But as the days and weeks and then a whole month passes, Lavender still does not feel at home. She blushes as she mumbles the words to the Hindi prayer they way before eating; she continues to stammer whenever she speaks to Parvati's family and cannot understand why, for she has never had much trouble speaking to strangers before. Perhaps it is because they are all adults, all different, and all around her. But whatever the reason, Lavender mostly sits in miserable silence and counts the moments until she is allowed to escape back to the room that has temporarily become hers.

Surprisingly, it is Padma that she speaks to the most. Parvati, naturally, has got loads of friends in India. She never talked about them much back at school, except when she received the occasional letter, looking battered but still smelling slightly of cloves when she opened it in the girls' dormitory.

But here, they too are everywhere, and Parvati is forever running off, joyful and prancing through the doorway to meet them downtown or at the public swimming pool on hot afternoons (and every afternoon is hot). She invites Lavender, of course, and at first Lavender is glad to be invited, until she finds that sitting at the poolside listening to unfamiliar accents discuss people and places and memories she's never heard of is just as bad if not worse than staring across the sitting room as Parvati's gran chews her lips and looks back at her in silence.
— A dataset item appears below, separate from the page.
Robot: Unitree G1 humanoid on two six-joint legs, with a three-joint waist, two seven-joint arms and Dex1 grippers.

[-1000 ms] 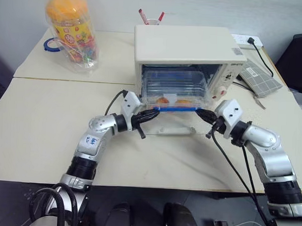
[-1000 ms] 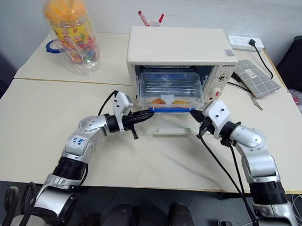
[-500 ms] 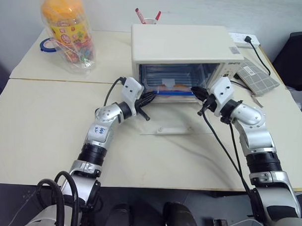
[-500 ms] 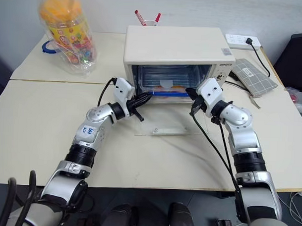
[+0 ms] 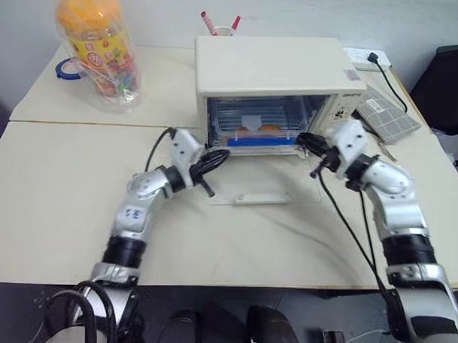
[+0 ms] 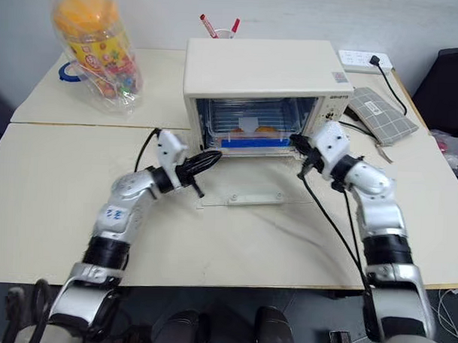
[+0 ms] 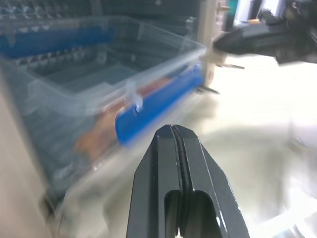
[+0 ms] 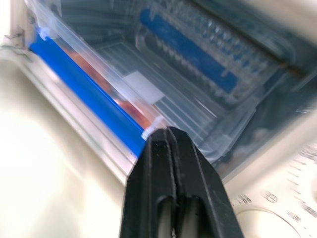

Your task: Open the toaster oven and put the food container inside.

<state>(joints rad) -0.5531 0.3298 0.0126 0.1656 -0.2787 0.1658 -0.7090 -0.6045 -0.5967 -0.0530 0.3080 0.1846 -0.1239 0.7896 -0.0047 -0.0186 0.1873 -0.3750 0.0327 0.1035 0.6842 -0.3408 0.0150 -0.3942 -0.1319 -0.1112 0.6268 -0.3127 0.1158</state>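
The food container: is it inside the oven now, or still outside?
Inside. The container sits on the rack in the oven, its blue clip at the front edge, and the door lies open flat on the table.

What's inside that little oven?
The toaster oven holds a clear food container with blue clips and orange-brown food, on the wire rack. Its far end is hard to see.

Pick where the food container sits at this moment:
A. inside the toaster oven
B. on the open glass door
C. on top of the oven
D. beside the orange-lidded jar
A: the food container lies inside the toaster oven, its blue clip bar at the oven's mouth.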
So she soon starts making excuses, about being tired, feeling ill, the weather not agreeing, or thinking that she really should get started on the summer homework for Transfiguration now that they've gotten their OWL results. And soon—too soon—after that, Parvati stops asking.

Padma, it transpires, does not have the slew of primary school friends her sister does; at home, like at school, it would seem, she is quiet and reserved and satisfied to walk by herself and chuckle at jokes no one else understands.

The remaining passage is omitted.